Walter Hasibeder ist neuer Präsident der Österreichischen Gesellschaft für Anästhesiologie, Reanimation und Intensivmedizin, und Leiter der Intensivmedizin Zams in Tirol. Bei ihm werde am Krankenhaus erst seit kurzem sequenziert, "aber die Erkrankungen, die wir jetzt haben", so der Mediziner, seien alle verursacht durch die britische Virusvariante.

In der ersten Welle habe man Patienten mit einem Alter von 62 Jahren gehabt, in der zweiten Welle waren es 72 Jahre, also zehn Jahre älter. Die Patienten in der 2. Welle hatten etwas mehr Vorerkrankungen wie arteriellen Bluthochdruck und Diabetes mellitus. Es habe sich auch die Sterberate ganz massiv verändert gehabt. In der ersten Welle hatte man eine Intensivmortalität von 12,5 Prozent, in der zweiten Welle von 36 Prozent, also eine Verdreifachung. "Das war unserer Meinung nach nicht erklärbar durch das höhere Alter und die Vorerkrankungen, die Patienten waren trotzdem im Durchschnitt sehr gut leistungsfähig. Also haben wir schon in der zweiten Welle vorwiegend die britische Variante als Infektionsverursacher gehabt. Ansteckender und tödlicher."

Osterruhe nicht ausreichend

Angesprochen auf den sechstägigen Lockdown, der ab Donnerstag im Osten Österreichs in Kraft tritt, um die Intensivstationen zu entlasten, meint Hasibeder: "Ich bin kein Epidemiologe, aber ich glaube nicht dass das ausreichend ist. Ich glaube es ist schon wieder zu wenig strikt, was man da durchführt. Ich kann mir nicht vorstellen, dass man bei einem Sechs-Tage-Lockdown bei dieser Inzidenz von Infektionszahlen, die wir momentan haben, die Infektionszahlen wirklich massiv runterbringen."

Ein Zeitraum, der ihm sinnvoll erscheinen würde, wären 14 Tage. "Ich glaube, man muss 14 Tage wirklich einen harten Lockdown durchführen, und dann gehen die Infektionszahlen aber auch wirklich wieder hinunter und die Intensivstationen sind entlastet." Im Osten sei die Lage derzeit ja sehr angespannt. Er sähe den Kollegen, wie den Intensivmedizinern Klaus Markstaller vom AKH und Thomas Staudinger von der MedUni Wien an, wie belastet sie sind im Moment und wie es da zugehe teilweise.

Vermehrt junge Menschen

Das läge zum einen an der britischen Variante, zum anderen daran, dass Menschen sich nicht an die Regeln halten würden. "Das Problem ist, dass eine Gefahr, die man nicht unmittelbar erkennt, für die meisten Menschen, die in der Medizin tätig sind und sehen, was wir sehen, im Krankenhaus und auf der Intensivstation, einfach nicht existent ist. Jeder vergisst, dass er der nächste Infizierte sein kann." Von seinen Kollegen im Osten wüsste er, dass zunehmend auch junge Menschen auf die Intensivstationen kommen würde, denen es sehr, sehr schlecht ginge. Viele Menschen würden direkt von der Notaufnahme auf die Intensivstation kommen, weil es ihnen schon so schlecht ginge.

Sein Appell an die Bevölkerung vor den Osterfeiertagen: "Bitte sich nicht mit allzuvielen Leuten treffen, testen, testen, testen, bevor man sich trifft, FFP2-Maske tragen - und ausharren. Die Impfung ist da, ich hoffe, dass die Impffrequenz zunimmt und wir vielleicht in zwei, drei Monaten ausreichend viele Menschen geschützt haben, sodass wir nur noch eine geringe Infektionszahl haben."

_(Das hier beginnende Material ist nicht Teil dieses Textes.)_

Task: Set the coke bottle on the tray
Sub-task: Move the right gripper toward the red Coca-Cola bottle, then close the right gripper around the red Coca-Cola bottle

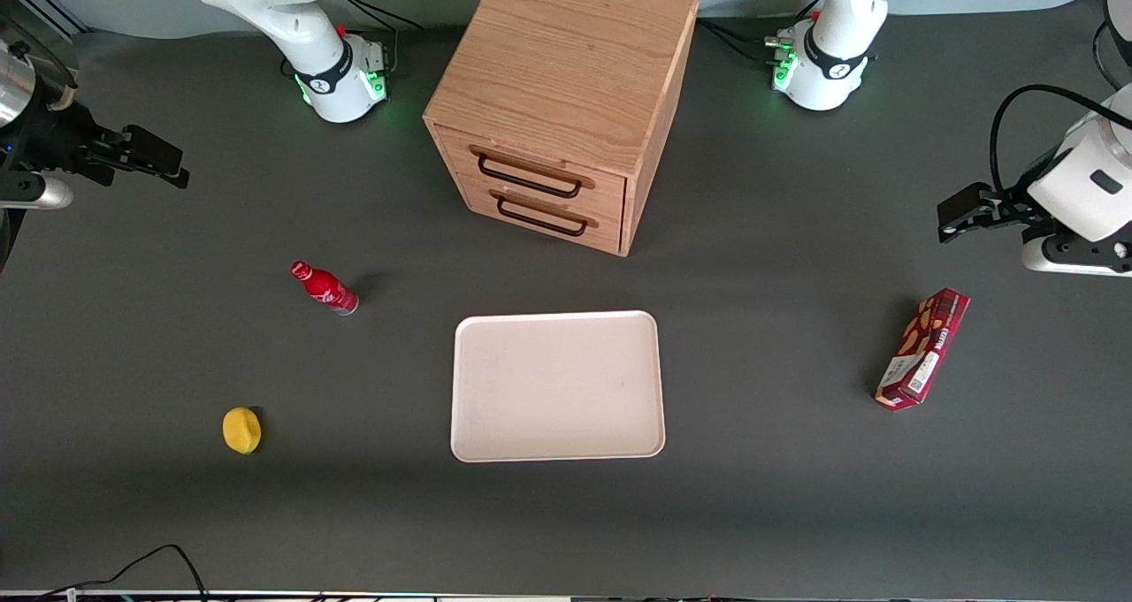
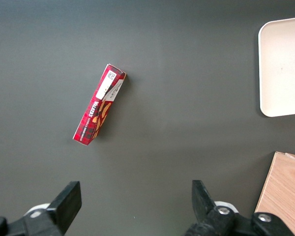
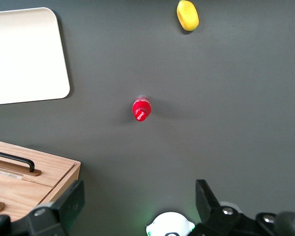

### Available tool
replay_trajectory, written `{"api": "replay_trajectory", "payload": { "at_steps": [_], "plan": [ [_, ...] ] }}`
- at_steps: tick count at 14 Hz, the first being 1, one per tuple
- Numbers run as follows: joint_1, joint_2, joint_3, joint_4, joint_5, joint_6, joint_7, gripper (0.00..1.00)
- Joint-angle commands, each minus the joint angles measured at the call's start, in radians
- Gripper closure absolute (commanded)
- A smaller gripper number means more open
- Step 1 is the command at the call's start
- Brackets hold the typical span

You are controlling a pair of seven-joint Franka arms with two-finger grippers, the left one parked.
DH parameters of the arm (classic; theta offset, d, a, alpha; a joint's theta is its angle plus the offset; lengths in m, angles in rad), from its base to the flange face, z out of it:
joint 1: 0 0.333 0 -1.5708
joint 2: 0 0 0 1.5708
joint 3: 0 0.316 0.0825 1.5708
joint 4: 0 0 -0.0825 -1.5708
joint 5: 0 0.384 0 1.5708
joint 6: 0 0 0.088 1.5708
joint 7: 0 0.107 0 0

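The coke bottle (image 1: 325,288), small and red with a red cap, stands upright on the dark table beside the tray, toward the working arm's end. In the right wrist view it (image 3: 141,109) shows cap-on from above. The pale cream-pink tray (image 1: 557,385) lies empty in front of the cabinet, nearer the front camera; it also shows in the right wrist view (image 3: 24,54). My right gripper (image 1: 168,164) hangs high at the working arm's end of the table, farther from the front camera than the bottle. It (image 3: 140,196) is open and empty, well apart from the bottle.
A wooden two-drawer cabinet (image 1: 566,98) stands mid-table, farther from the front camera than the tray. A yellow lemon-like thing (image 1: 241,430) lies nearer the front camera than the bottle. A red-brown snack box (image 1: 922,347) lies toward the parked arm's end.
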Motion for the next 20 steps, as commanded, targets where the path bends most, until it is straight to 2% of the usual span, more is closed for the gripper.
{"api": "replay_trajectory", "payload": {
  "at_steps": [1, 4, 7, 10, 12, 15, 18, 19, 20],
  "plan": [
    [0.011, 0.044, -0.007, 0.057, 0.011, -0.038, 0.024, 0.00],
    [0.009, 0.054, -0.009, 0.057, 0.014, -0.048, 0.024, 0.00],
    [0.008, 0.053, -0.007, -0.097, 0.019, 0.010, 0.015, 0.00],
    [0.011, -0.037, -0.002, -0.471, 0.020, 0.339, 0.023, 0.00],
    [0.011, -0.044, -0.002, -0.617, 0.020, 0.519, 0.024, 0.00],
    [0.011, 0.000, -0.002, -0.729, 0.020, 0.729, 0.024, 0.00],
    [0.012, 0.056, -0.001, -0.771, 0.020, 0.863, 0.030, 0.00],
    [0.014, 0.065, -0.001, -0.783, 0.020, 0.897, 0.035, 0.03],
    [0.014, 0.074, 0.001, -0.796, 0.020, 0.920, 0.035, 0.11]
  ]
}}
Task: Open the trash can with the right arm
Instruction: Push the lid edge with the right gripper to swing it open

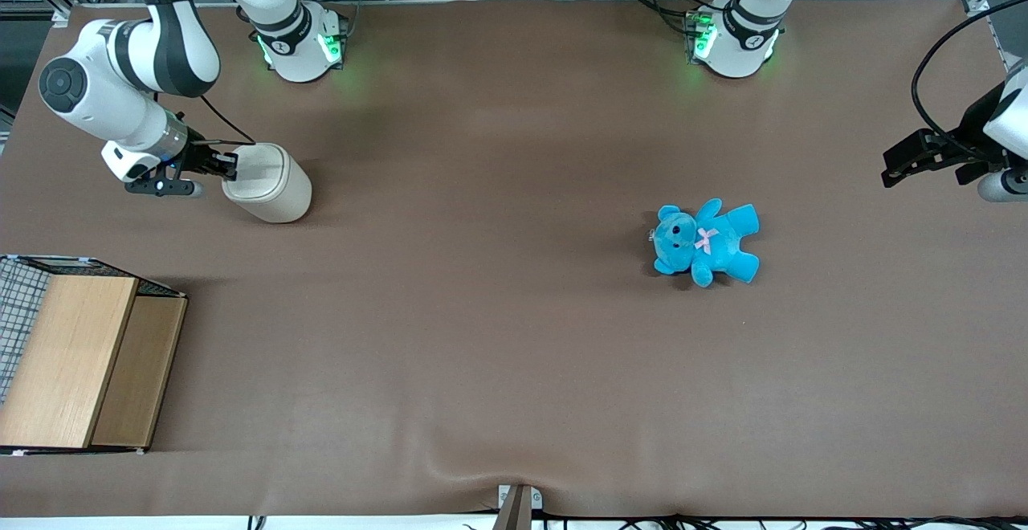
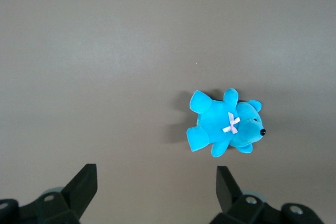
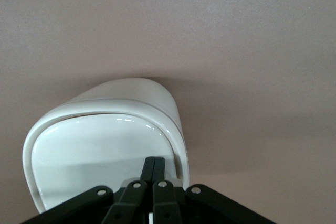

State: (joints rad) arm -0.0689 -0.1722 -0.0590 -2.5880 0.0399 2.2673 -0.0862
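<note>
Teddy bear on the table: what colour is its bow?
Pale pink, on the bright blue teddy bear; it shows best in the left wrist view.

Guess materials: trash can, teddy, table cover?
Trash can: looks like glossy cream plastic; highlights glint along the lid rim. Teddy: soft blue plush, fuzzy matte surface, small pink bow. Table cover: matte brown sheet, probably fabric or vinyl; it wrinkles near the front edge. The tool, fingers shut, sits at the lid's edge.

No readable text or labels anywhere.
</note>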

Österreichweiter Lockdown nötig

Seiner Ansicht nach müsse man über einen österreichweiten Lockdown nachdenken, das sei nur eine Frage der Zeit. "Bei uns in Tirol ist in den vergangenen drei Wochen die Zahl der Patienten im Krankenhaus und in den Intensivstationen relativ konstant geblieben. Aber jetzt sieht man, jetzt zieht es an. Es geht jetzt sehr rasch exponentiell nach oben."